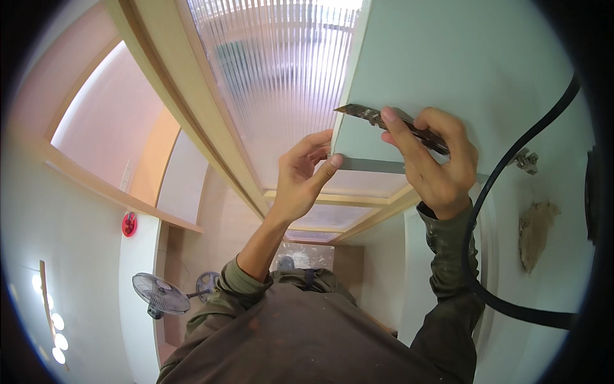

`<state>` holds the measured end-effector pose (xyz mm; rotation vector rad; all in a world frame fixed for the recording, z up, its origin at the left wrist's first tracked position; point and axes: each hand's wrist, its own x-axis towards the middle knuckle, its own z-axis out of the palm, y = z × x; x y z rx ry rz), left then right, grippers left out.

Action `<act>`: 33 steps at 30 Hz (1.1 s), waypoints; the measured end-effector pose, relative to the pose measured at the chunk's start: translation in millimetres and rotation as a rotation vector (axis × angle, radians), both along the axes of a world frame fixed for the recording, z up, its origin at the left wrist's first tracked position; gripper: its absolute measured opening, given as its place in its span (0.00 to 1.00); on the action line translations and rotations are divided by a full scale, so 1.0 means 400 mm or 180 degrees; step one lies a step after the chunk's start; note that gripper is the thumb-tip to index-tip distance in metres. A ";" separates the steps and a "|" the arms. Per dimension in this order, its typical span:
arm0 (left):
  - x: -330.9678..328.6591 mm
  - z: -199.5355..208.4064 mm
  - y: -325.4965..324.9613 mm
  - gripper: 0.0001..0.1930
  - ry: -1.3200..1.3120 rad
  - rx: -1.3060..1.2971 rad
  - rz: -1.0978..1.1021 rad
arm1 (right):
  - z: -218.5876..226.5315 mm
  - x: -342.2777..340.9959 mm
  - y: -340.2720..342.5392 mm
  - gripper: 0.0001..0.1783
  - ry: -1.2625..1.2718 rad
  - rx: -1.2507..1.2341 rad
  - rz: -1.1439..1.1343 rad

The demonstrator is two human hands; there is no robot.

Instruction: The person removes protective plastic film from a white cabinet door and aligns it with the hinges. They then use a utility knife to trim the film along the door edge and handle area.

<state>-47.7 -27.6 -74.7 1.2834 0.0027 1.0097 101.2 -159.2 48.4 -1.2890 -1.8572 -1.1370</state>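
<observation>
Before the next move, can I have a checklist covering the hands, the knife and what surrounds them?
1. Knife held in right hand: ok.
2. Left hand at the lower left corner of the pale green panel: ok.
3. Firmness of that hold: cannot tell.
4. Blade apart from that hand: ok.
5. Black cable clear of right sleeve: cannot tell, they overlap in view.

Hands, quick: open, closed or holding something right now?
Left hand: curled at a corner of the pale green panel; whether it grips can't be told.
Right hand: closed, holding a utility knife.
</observation>
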 end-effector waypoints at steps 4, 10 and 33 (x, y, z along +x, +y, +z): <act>-0.007 0.008 0.005 0.19 -0.0009 0.0071 -0.0057 | 0.004 -0.005 0.000 0.31 -0.0042 -0.0082 0.0002; -0.033 0.038 0.041 0.21 0.0148 0.0402 -0.0194 | 0.009 -0.012 0.003 0.29 -0.0041 -0.0110 0.0029; -0.006 0.245 0.118 0.43 0.1624 0.1434 0.0041 | 0.025 0.014 0.016 0.24 -0.0276 0.0034 0.0084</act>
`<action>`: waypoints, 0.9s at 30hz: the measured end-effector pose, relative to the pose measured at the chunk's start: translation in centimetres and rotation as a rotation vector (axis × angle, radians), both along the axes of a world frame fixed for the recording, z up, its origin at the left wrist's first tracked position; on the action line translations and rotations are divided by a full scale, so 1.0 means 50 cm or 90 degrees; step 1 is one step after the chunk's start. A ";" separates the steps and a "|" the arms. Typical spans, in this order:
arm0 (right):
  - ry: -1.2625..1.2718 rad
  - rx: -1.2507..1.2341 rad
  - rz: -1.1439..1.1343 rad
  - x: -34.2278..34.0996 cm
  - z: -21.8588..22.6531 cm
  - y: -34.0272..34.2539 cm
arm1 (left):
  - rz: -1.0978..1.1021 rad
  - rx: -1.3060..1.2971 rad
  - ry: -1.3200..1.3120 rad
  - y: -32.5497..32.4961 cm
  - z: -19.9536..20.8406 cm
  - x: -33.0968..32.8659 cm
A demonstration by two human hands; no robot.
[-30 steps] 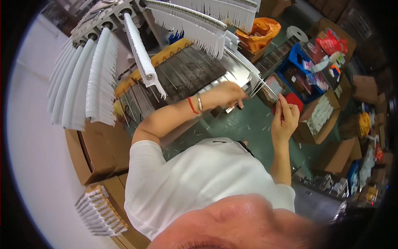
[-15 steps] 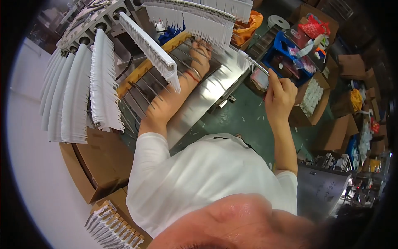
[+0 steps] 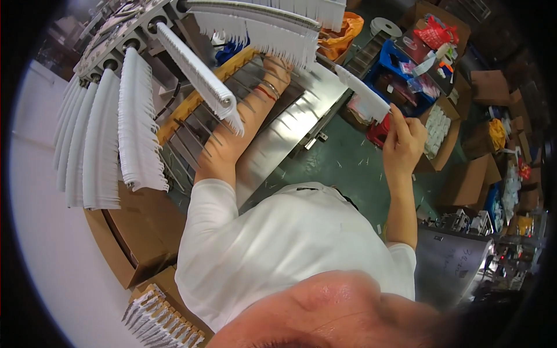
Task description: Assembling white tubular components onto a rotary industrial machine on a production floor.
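Observation:
My right hand [image 3: 404, 142] is closed in a pinch at the near end of a rod draped with a flat white strip [image 3: 364, 93], which slants away to the upper left. Just below that end is a red object [image 3: 378, 133], partly covered by the hand. My left hand [image 3: 277, 71] reaches over a yellow-edged rack of thin metal rods [image 3: 235, 64], under a hanging row of white fringed pieces [image 3: 261, 37]. Its fingers are largely hidden there. Another rod [image 3: 200, 72] full of white pieces passes above my left forearm.
More loaded rods [image 3: 136, 119] fan out from a metal machine [image 3: 107, 49] on the left. A shiny metal plate [image 3: 290, 130] lies beside my left arm. At right stand a blue crate [image 3: 380, 61] and a carton of white packets [image 3: 435, 133]. A large carton [image 3: 136, 232] stands lower left.
The rod in my right hand showed bare metal at its near end; now a broad white strip shows along it. The right hand has moved slightly right and down. Left hand stays under the fringe.

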State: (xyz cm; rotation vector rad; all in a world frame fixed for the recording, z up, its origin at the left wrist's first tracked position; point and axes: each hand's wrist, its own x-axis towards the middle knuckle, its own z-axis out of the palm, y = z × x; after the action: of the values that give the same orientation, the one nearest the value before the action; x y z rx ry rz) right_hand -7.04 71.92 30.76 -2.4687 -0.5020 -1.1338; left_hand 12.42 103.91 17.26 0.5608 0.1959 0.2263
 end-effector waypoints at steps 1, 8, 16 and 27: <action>-0.003 -0.010 0.015 0.007 0.005 0.010 | 0.174 0.353 -0.143 0.003 -0.017 -0.004; 0.042 0.103 0.012 0.061 -0.031 -0.012 | 0.193 0.885 -0.280 -0.090 -0.016 -0.096; 0.227 0.435 -0.027 0.112 -0.126 -0.281 | 0.005 0.908 -0.128 -0.218 0.180 -0.192; 0.188 0.418 0.053 0.293 -0.117 -0.476 | -0.006 1.312 -0.578 -0.509 0.257 -0.018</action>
State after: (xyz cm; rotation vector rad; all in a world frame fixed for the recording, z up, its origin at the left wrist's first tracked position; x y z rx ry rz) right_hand 7.63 48.12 24.93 -1.9616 -0.1111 -0.7248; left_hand 11.54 78.46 30.11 2.3911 -1.1010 0.6217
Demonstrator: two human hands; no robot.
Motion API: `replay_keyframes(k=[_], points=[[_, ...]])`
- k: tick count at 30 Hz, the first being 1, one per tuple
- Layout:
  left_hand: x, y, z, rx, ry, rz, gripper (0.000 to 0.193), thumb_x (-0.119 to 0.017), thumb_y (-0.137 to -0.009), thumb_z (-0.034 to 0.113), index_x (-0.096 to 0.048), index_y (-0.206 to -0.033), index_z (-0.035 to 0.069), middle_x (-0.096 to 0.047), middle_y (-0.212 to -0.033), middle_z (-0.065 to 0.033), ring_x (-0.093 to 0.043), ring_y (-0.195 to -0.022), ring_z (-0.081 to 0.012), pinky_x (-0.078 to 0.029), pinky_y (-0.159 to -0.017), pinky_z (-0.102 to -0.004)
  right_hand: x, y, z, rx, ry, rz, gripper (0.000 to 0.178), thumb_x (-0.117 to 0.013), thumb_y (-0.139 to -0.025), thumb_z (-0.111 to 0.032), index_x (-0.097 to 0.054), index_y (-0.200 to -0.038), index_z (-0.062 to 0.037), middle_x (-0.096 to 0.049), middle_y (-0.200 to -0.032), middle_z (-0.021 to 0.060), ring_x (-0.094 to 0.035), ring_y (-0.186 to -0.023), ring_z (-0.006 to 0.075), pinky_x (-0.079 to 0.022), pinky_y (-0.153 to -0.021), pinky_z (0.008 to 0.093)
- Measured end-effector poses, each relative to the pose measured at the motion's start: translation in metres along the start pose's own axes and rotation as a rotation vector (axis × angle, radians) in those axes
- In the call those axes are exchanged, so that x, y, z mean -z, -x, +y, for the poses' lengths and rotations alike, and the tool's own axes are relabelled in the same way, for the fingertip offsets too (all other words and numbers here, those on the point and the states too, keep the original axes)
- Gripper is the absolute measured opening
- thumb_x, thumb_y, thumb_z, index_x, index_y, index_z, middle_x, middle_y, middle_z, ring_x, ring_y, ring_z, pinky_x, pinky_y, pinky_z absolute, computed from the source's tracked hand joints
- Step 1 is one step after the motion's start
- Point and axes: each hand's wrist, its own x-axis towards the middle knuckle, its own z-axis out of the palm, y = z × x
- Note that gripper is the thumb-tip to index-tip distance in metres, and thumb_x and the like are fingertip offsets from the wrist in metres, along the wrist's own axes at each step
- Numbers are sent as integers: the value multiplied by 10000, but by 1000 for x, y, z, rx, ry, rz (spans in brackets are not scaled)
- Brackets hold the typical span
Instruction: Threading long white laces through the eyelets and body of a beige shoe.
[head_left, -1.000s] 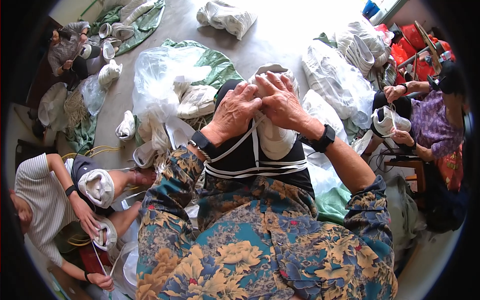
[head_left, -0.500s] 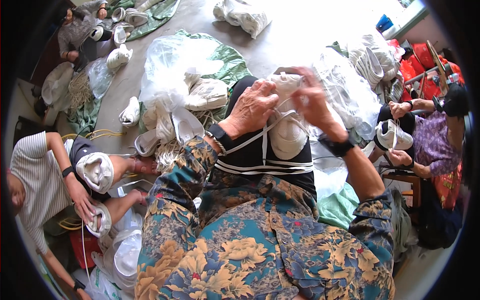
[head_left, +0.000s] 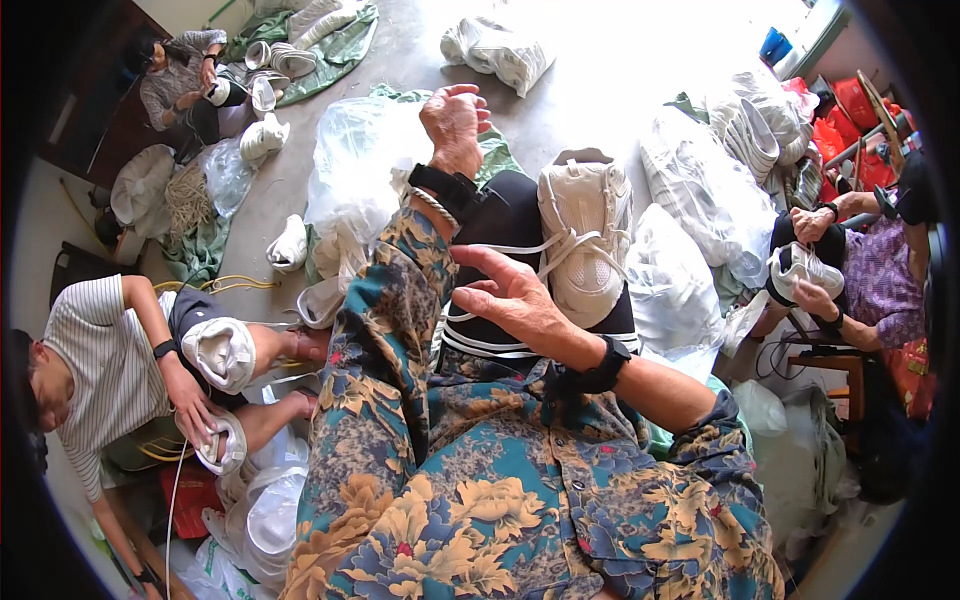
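Observation:
An off-white lace-up sneaker (head_left: 586,240) rests on my black-clad thigh, its toe toward me, laces crossed over its tongue. One flat white lace (head_left: 505,249) runs left from it toward my left forearm, where its end is hidden. My left hand (head_left: 457,125) is up beyond the knee, left of the sneaker, with fingers curled; what they hold, if anything, does not show. Below the lace, my right hand (head_left: 520,300) reaches left across my lap, open, thumb and index finger apart. More white laces (head_left: 490,346) lie across my thighs.
Clear plastic bags (head_left: 365,150) and white shoes lie at left; bagged shoes (head_left: 700,190) are heaped at right. People handle shoes at far left, near left and right. A white bundle (head_left: 497,55) lies on the floor ahead.
My left hand has left the sneaker and moved far and to the left. My right hand has come down and left, toward my left forearm. The sneaker now shows uncovered.

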Motion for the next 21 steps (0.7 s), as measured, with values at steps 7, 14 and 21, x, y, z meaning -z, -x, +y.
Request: replay_keyframes(k=[7, 14, 21], points=[[29, -22, -15, -755, -888, 232, 113, -518, -736, 60, -606, -806, 59, -612, -749, -145, -601, -690, -321, -478, -655, -398, -23, -15, -10, 1, -276, -128, 209, -624, -870, -187, -596, -967, -5, -559, -765, -37, -475, -693, 24, -416, -610, 192], [40, -8, -51, -1224, -1482, -166, 137, -526, -707, 77, -605, -817, 64, -588, -834, -123, -588, -813, -298, -486, -686, -396, -52, -47, -40, 700, 695, 54, 73, -564, -768, -50, -582, -839, -49, -548, -595, 128, -562, -509, 240, -428, -462, 340], [39, -45, -63, -966, -1173, 216, 103, -509, -707, 105, -568, -636, 60, -596, -660, -159, -604, -663, -322, -484, -610, -413, -68, -6, -60, 934, 1154, -192, 378, -588, -695, -140, -548, -1041, 8, -549, -690, 31, -543, -648, 175, -413, -587, 295]])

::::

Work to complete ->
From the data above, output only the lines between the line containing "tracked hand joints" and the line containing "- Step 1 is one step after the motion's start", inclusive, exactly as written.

Response below ->
- thumb_x, thumb_y, thumb_z, index_x, index_y, index_z, middle_x, middle_y, middle_z, ring_x, ring_y, ring_z, pinky_x, pinky_y, pinky_z absolute, computed from the source's tracked hand joints
- Step 1 is one step after the motion's start

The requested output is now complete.